A clean channel gives a 0\% error rate on the sifted bits; a channel with a
full intercept-resend eavesdropper gives about 25\%. That gap is enormous and
unmistakable — sacrifice a few dozen sifted bits, compare them in public, and an error rate near a
quarter screams that someone is listening. Alice and Bob simply throw the whole key away and
start over on a channel Eve isn't touching. Eve cannot do better by being clever: the very act
of extracting information from an unknown qubit disturbs it.
- Alice sends qubits, each a random bit in a random basis — computational
\{|0\rangle,|1\rangle\} or Hadamard
\{|{+}\rangle,|{-}\rangle\};
- Bob measures each in his own random basis;
- sifting: they publicly compare bases (not values) and keep only the
\approx\tfrac12 where the bases matched;
- they sacrifice a few sifted bits to estimate the error rate; the rest become the
shared secret key;
- security is physical: no-cloning stops copying, and a wrong-basis measurement
disturbs the state — a full intercept-resend attack raises the error rate to
\approx 25\% and is caught.
This is what makes BB84 feel like magic. Classical key exchange is a race against hardware: RSA is safe
only as long as nobody can factor fast enough, and the day a large quantum computer runs
Shor's algorithm
that race is lost. BB84 doesn't enter the race at all. Its guarantee has nothing to do with how much
computing power Eve owns — she could have every supercomputer on Earth, a quantum computer, and a
thousand years, and it would not help, because the information she wants was destroyed by her own
measurement the instant she looked. You are not betting that a problem is hard; you are relying on
the fact that measurement disturbs a quantum state. That is a law of nature, not a conjecture about
algorithms — which is why quantum key distribution is often called unconditionally secure.

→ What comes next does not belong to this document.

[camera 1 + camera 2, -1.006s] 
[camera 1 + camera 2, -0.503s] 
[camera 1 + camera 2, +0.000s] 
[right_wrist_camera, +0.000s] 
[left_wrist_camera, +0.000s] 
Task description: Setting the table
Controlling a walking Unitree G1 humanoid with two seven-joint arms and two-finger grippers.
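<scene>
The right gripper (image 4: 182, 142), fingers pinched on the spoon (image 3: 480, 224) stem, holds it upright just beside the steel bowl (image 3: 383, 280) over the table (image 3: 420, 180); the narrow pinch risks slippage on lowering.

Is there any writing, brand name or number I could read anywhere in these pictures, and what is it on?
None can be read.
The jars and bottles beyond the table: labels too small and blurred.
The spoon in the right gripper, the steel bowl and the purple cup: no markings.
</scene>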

Two things people routinely get wrong. First, BB84 distributes a key — it does not encrypt your
message. What Alice and Bob end up with is a shared random string. To actually send secret
traffic they still feed that key into an encryption scheme (a
one-time pad, say). BB84
solves the notoriously hard key-distribution half of cryptography; the encrypting is a separate,
ordinary step. Second, the security does not come from any hard mathematical
problem. There is no huge number to factor, no discrete log, nothing a cleverer algorithm or a
faster machine could shortcut. It rests entirely on no-cloning plus measurement disturbance. So the usual
worry — "won't a quantum computer break it?" — has the story exactly backwards: a quantum computer breaks
classical crypto (that's the threat), while BB84 is one of the tools that survives the
quantum era precisely because it never relied on computational hardness in the first place.